Scientific Definition of the Pacific Daylight Time
The Pacific Daylight Time (PDT) is defined within the context of timezones measurement. Modern metrology ties most measurement units to fundamental physical constants or precisely reproducible laboratory references, ensuring that a measurement made in one laboratory gives the same result as a measurement made anywhere else in the world. This traceability to international standards is what makes the Pacific Daylight Time reliable for scientific research, commercial trade, engineering design, and legal metrology. When you use a conversion tool to translate between the Pacific Daylight Time and other units, the underlying conversion factors are the exact ratios defined by international standards bodies — not approximations. This means the only limit to the accuracy of a conversion is the precision of your input measurement. For everyday use, converting the Pacific Daylight Time to equivalent units in other systems is instant and accurate to many more decimal places than any practical measurement could justify.

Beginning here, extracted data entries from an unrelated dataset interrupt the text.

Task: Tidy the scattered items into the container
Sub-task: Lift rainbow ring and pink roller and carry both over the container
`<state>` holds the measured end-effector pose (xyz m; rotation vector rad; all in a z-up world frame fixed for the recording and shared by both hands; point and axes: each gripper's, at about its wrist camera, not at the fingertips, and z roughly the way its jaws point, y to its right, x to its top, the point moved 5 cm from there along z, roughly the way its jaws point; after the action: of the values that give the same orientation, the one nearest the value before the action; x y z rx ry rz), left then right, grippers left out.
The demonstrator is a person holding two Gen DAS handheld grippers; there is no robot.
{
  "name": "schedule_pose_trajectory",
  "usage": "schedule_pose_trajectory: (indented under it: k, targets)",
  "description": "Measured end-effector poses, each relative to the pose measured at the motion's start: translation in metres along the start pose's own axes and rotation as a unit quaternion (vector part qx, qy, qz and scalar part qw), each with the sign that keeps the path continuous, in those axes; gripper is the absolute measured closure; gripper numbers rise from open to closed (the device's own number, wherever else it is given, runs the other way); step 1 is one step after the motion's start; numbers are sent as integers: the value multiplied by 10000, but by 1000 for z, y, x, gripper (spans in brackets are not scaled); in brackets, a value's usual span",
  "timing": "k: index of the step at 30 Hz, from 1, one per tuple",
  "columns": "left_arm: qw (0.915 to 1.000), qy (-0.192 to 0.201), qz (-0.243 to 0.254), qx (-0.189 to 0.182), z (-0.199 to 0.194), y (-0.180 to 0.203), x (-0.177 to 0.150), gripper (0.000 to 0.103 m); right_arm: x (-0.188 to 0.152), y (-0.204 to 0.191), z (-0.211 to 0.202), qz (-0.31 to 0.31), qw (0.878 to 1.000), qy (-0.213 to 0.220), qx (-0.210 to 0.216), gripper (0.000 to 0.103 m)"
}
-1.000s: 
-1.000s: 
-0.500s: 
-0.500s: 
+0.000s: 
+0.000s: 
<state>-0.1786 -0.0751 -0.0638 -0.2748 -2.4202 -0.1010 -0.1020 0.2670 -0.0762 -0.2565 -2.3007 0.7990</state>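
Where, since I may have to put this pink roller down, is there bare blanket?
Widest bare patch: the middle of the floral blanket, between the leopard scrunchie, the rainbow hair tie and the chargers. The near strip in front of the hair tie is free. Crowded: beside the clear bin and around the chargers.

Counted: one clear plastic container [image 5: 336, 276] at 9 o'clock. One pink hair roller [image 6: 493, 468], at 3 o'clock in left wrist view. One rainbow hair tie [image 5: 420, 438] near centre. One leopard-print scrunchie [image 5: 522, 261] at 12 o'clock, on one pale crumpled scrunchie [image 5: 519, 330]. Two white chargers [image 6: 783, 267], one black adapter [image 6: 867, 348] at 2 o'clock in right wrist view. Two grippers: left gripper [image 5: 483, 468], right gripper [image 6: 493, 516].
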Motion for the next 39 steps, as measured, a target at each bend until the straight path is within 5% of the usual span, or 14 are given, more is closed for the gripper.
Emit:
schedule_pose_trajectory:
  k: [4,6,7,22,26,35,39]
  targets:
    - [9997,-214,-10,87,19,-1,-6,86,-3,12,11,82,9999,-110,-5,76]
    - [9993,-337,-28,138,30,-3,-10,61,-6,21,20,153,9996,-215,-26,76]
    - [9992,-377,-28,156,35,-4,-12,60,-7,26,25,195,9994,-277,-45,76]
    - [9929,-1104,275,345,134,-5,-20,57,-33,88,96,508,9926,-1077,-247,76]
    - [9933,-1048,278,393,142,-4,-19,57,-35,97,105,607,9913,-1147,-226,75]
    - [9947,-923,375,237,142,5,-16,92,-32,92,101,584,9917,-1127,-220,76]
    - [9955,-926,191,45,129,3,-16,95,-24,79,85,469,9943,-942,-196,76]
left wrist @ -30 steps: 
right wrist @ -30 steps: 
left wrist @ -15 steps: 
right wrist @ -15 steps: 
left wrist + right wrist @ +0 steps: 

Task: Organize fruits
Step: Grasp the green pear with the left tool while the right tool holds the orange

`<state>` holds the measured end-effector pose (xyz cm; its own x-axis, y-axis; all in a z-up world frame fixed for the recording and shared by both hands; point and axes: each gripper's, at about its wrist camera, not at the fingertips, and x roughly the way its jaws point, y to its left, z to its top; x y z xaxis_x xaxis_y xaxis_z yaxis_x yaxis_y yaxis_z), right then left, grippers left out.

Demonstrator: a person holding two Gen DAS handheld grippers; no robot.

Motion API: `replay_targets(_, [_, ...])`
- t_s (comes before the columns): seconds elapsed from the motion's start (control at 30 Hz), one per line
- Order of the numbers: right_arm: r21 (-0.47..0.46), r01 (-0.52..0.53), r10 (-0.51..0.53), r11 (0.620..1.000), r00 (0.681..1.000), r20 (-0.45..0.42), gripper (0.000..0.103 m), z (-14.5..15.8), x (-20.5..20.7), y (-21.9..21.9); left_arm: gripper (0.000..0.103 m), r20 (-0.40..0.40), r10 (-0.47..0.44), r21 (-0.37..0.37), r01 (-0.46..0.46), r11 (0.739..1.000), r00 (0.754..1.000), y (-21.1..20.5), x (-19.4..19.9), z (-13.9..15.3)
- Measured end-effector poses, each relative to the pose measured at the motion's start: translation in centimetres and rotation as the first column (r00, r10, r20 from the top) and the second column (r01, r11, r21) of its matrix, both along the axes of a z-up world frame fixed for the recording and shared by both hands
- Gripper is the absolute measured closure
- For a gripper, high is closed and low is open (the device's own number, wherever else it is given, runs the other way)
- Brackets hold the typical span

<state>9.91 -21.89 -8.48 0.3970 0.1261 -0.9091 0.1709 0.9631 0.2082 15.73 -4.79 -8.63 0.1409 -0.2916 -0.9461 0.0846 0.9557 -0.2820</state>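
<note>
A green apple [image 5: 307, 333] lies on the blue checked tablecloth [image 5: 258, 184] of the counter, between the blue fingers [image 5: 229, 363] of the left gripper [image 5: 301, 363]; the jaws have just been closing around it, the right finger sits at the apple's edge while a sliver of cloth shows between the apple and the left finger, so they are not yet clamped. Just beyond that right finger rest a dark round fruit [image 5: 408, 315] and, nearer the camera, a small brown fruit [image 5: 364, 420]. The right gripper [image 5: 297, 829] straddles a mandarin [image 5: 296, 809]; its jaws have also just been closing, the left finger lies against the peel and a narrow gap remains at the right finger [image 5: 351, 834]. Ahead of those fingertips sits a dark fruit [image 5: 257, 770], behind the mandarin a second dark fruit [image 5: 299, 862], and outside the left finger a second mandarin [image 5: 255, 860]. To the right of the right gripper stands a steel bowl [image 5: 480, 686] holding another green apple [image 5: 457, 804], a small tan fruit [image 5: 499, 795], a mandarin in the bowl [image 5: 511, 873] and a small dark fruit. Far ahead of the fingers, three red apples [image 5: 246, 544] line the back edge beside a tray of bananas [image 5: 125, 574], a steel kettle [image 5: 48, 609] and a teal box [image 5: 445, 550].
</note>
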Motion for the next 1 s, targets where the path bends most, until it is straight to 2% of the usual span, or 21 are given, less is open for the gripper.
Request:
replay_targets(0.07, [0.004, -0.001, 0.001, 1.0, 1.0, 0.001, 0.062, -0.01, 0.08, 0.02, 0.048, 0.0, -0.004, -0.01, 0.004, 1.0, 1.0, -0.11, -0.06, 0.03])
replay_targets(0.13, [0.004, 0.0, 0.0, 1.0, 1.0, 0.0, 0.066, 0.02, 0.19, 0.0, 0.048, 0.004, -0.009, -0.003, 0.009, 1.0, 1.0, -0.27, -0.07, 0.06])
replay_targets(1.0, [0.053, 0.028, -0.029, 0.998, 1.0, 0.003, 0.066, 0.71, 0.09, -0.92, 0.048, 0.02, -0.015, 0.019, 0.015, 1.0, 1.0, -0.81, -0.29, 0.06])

Tips for Converting the Pacific Daylight Time
When converting the Pacific Daylight Time to other timezones units, pay careful attention to the direction of the conversion factor — multiplying and dividing are not interchangeable. A quick sanity check is to estimate the expected magnitude of the result before performing the conversion: if the target unit is larger than the Pacific Daylight Time, the numerical value should be smaller, and vice versa. For chained conversions across multiple unit systems, convert everything to a common intermediate unit (typically the SI base unit) and then from that intermediate to the target. This approach is more reliable than direct conversion through multiple factors and makes the calculation easier to verify. When working with very large or very small values, consider whether a metric prefix (milli-, kilo-, mega-) would make the number easier to interpret without losing precision. For critical applications, always cross-check the converted value using a second method — a different calculator, a published table, or a hand calculation using the conversion factor directly.
Accuracy and Precision
Conversion of the Pacific Daylight Time is performed using exact, internationally defined factors wherever possible. For units defined by historical artifact or local convention, small differences between national standards may exist — for example, the difference between US survey foot and international foot, or the subtle variations between different definitions of the BTU. These differences are usually negligible for everyday use but matter in precision engineering, legal metrology, and international scientific collaboration. The MegaCalc conversion engine uses the most current internationally accepted values and documents any edge cases where multiple definitions exist. Numerical precision of conversions is carried to at least 10 significant figures internally, with displayed results rounded to a readable length. If you need additional precision for a specific calculation, the underlying engine provides the full precision on request — just inspect the source code or contact us for details.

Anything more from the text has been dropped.